▶ _Problem requirements_
Check each line of the data for the string "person". Report how many have it, and give nothing else.

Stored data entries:
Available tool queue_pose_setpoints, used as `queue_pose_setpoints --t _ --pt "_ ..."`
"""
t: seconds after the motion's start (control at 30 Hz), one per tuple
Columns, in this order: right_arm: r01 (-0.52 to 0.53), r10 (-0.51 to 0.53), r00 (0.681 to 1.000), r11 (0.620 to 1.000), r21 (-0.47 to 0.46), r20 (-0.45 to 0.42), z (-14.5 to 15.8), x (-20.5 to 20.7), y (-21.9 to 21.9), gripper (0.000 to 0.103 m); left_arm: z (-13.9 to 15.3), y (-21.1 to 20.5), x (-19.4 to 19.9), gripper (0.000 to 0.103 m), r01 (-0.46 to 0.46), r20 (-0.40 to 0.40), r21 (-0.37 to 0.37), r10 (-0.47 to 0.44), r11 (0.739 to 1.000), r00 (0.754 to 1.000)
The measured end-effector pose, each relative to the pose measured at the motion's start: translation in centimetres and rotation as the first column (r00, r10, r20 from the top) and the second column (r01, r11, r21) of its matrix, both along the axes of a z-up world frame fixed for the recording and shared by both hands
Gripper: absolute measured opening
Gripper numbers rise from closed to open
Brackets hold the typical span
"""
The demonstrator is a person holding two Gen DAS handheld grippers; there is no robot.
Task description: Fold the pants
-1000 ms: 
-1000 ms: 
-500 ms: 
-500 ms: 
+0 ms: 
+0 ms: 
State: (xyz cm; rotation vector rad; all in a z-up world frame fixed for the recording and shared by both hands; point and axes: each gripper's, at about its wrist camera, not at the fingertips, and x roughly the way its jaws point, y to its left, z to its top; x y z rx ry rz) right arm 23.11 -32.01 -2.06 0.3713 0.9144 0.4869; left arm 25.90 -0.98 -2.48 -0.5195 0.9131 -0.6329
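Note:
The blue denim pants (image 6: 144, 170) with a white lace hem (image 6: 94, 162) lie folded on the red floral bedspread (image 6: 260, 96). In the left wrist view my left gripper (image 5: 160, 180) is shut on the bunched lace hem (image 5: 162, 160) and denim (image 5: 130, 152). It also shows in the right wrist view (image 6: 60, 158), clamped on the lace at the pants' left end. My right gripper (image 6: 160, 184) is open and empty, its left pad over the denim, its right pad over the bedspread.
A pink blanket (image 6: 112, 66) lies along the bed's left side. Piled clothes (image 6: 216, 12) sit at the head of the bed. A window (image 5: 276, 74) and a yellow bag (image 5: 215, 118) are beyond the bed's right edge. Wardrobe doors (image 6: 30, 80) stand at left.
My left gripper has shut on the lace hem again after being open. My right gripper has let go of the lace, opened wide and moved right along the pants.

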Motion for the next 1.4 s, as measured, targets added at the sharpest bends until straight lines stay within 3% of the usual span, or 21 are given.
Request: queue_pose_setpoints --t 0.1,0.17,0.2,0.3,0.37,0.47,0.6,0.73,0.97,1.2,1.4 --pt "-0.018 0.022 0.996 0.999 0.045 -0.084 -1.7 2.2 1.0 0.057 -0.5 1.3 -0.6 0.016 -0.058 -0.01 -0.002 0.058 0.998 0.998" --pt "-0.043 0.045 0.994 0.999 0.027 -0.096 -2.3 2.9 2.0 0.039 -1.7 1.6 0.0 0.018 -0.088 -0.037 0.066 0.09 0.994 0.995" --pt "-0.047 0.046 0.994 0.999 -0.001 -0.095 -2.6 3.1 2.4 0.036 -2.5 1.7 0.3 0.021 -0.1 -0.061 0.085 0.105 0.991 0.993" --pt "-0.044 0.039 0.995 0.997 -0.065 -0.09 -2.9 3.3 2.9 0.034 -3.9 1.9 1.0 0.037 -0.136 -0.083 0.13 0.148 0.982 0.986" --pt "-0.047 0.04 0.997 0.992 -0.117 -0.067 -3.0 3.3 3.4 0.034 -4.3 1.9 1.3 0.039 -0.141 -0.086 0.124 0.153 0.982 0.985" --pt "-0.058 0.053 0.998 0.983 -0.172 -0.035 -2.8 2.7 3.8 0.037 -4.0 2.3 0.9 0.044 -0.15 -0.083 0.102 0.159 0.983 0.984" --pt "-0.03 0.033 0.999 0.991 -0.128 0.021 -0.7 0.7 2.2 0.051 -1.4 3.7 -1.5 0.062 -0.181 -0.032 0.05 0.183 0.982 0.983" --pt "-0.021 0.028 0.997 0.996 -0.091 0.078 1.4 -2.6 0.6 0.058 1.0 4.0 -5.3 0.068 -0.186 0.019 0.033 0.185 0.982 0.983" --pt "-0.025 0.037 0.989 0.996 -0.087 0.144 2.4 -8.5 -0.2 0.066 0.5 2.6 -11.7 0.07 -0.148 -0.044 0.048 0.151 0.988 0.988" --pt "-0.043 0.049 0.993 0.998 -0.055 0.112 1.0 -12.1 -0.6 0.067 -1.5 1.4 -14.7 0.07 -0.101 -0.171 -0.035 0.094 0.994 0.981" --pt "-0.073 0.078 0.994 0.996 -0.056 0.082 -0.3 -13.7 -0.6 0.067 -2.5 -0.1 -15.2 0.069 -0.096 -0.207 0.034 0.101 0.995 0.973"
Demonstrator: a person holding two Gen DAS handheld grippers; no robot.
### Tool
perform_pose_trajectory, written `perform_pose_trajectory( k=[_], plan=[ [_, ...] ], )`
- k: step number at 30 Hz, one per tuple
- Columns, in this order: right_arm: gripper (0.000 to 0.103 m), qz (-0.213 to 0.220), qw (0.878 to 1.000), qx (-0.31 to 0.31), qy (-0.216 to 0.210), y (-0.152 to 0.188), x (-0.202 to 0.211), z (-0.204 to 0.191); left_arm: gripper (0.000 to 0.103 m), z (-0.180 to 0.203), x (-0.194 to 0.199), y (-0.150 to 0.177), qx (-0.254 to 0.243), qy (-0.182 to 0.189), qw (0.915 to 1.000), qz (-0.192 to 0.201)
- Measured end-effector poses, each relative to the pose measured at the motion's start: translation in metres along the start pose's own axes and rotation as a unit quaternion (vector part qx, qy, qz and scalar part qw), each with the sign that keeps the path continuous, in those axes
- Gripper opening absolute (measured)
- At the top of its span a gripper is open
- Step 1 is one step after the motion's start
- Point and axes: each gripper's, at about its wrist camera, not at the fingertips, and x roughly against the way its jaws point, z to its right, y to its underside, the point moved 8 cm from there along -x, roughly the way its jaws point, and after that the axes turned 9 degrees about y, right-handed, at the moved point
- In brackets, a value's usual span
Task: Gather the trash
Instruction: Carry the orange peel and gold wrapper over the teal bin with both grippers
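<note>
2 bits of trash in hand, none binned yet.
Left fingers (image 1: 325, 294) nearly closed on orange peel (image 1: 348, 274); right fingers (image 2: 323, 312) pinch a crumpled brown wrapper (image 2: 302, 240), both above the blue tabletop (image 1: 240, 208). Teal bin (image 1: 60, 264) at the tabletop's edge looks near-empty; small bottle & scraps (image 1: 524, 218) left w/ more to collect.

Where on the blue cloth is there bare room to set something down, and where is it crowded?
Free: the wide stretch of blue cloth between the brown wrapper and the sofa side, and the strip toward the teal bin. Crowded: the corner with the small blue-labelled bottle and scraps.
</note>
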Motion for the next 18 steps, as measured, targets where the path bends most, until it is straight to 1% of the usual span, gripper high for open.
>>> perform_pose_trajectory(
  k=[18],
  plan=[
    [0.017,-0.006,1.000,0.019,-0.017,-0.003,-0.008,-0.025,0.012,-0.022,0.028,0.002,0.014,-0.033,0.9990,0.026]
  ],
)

▶ _Written response_
2